Das Jahr ist 1947, Harry S. Truman sitzt im Weißen Haus und die Nachkriegszeit meint es mit den meisten Menschen nicht allzu gut. Los Angeles ist die Hochburg der geplatzten Träume, ein Schmelztiegel der Enttäuschung, gescheiterter Existenzen und vergessener Moral. Hollywood lockt täglich hoffnungsvolle Verlierer auf das gefährliche Pflaster und viel zu viele enden mit einem Messer im Bauch oder einer Spritze im Arm. Cole Phelps ist hier Streifenpolizist und stolpert eines Tages über einen Fall, der seinen Namen schnell bekannt macht. Von nun an wird Cole, jetzt Detective, durch die verschiedenen Dezernate gereicht und lernt dabei L.A. mit all seinen Facetten und schmutzigen Geheimnissen kennen.

Und somit auch wir. Zusammen mit Cole durchlebt der Spieler nacheinander den Dienst beim Verkehrsdezernat, Mordangelegenheiten, der Sitte und bei der Brandstiftung. Spielerisch unterscheiden sich diese Kapitel nicht voneinander, wenngleich in der zweiten Hälfte ein größerer Fokus auf Action gelegt zu sein scheint. Denn spielerisch ist L.A. Noire ein Hybrid: vorrangig und überwiegend ist es eine Art Pseudo-Adventure mit ordentlichem Ace-Attorney-Einschlag. Cole und sein Partner, je nach Dezernat ein anderer, erhalten einen Fall, fahren zum Tatort und untersuchen dort Spuren.

l a noire

Cole kann Leichen, sofern vorhanden, näher betrachten und kleine Objekte vom Boden aufheben und genauer untersuchen. Manchmal gibt das Aufschluss über das Verbrechen – oftmals ist das untersuchte Objekt aber einfach nur Müll, was Cole uns dann dankenswerterweise schnell genug mitteilt. Wer keine Lust auf Spurensuche hat, kann sich mit optional hinzuschaltbaren Klanghinweisen und Controllervibrationen durch die Tatorte tasten, ein nettes Komfortfeature, das aber natürlich die Entdeckerfreude ein wenig hemmt.
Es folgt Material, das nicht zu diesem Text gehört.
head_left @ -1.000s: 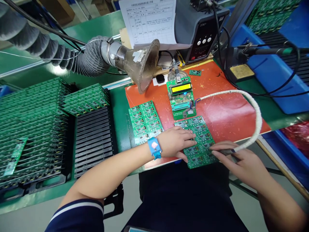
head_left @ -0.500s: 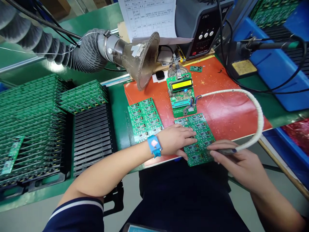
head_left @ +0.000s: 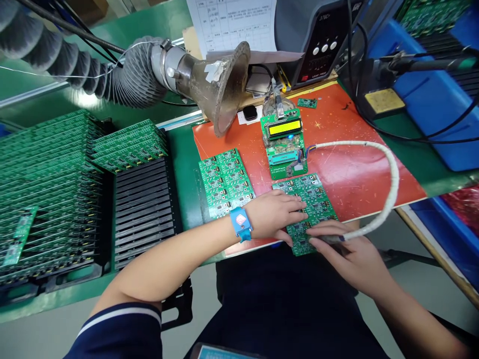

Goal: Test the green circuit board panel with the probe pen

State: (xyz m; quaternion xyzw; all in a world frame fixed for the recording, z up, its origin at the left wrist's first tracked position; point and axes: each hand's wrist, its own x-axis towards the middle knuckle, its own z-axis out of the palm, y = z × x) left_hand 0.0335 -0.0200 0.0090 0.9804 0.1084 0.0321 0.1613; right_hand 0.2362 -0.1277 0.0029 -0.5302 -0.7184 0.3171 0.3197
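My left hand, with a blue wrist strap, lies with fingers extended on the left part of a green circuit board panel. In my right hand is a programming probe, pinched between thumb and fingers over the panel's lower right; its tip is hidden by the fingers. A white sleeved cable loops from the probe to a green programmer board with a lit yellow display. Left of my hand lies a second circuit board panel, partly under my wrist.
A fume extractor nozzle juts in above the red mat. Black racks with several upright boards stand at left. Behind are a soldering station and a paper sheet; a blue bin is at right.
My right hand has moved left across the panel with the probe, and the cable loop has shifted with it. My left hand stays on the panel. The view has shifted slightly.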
Dann gilt es, mit Zeugen und Verdächtigen zu reden, sie mit den Beweisen zu konfrontieren und Informationen zu erlangen. Auftritt: MotionScan-Technologie, um die im Vorfeld bereits einiges Gewese gemacht wurde und die in Bewegung tatsächlich verblüffend anzusehen ist. Mit 32 Kameras wurden die Schauspieler gefilmt, jede Nuance ihrer Mimik eingefangen und anschließend digitalisiert. Das Ergebnis sind äußerst realistische Gesichtsanimationen, teils erschreckend realistisch.